**Supplied information**:
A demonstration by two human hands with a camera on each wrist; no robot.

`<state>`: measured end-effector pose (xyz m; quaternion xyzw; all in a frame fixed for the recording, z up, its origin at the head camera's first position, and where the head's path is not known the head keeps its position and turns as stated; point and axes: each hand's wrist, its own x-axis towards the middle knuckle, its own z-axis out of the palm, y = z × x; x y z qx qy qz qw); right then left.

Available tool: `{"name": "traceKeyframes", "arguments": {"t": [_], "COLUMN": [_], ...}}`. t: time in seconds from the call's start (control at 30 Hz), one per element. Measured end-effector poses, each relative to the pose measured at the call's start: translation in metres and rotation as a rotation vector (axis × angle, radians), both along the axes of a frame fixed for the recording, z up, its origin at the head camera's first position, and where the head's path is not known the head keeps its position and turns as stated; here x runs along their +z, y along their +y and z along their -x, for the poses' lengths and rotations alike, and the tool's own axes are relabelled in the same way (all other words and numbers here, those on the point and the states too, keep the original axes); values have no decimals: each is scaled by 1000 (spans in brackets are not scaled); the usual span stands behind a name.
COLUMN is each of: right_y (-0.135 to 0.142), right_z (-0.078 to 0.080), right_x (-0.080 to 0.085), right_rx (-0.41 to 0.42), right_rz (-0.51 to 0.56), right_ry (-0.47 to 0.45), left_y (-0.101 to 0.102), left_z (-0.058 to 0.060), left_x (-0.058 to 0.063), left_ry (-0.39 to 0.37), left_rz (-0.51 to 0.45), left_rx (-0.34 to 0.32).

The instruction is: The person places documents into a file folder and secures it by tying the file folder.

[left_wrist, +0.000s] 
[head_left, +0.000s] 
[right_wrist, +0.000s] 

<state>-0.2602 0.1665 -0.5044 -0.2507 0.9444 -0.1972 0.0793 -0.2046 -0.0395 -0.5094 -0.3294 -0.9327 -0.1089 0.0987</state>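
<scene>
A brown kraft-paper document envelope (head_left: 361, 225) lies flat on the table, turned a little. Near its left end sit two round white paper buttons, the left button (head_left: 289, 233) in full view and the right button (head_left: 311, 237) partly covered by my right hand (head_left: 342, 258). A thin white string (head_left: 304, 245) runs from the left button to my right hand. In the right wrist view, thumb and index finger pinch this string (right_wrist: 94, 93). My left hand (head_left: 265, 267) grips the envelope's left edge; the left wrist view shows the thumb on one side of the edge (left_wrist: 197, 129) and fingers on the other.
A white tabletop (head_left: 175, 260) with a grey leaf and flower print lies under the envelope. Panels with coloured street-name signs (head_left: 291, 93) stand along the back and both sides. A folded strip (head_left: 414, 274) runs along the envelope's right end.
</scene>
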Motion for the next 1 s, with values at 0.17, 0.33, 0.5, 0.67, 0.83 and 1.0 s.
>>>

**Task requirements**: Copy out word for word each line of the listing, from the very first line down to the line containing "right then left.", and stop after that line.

**Result**:
A demonstration by two human hands with a camera on each wrist; no robot.

`<state>`: measured end-effector pose (xyz m; quaternion xyzw; all in a frame fixed for the recording, z up, its origin at the head camera's first position, and where the head's path is not known the head keeps its position and turns as stated; point and axes: each hand's wrist, its own x-axis towards the middle knuckle, its own z-axis out of the palm, y = z × x; x y z qx qy qz qw); right then left.

This response is now finished.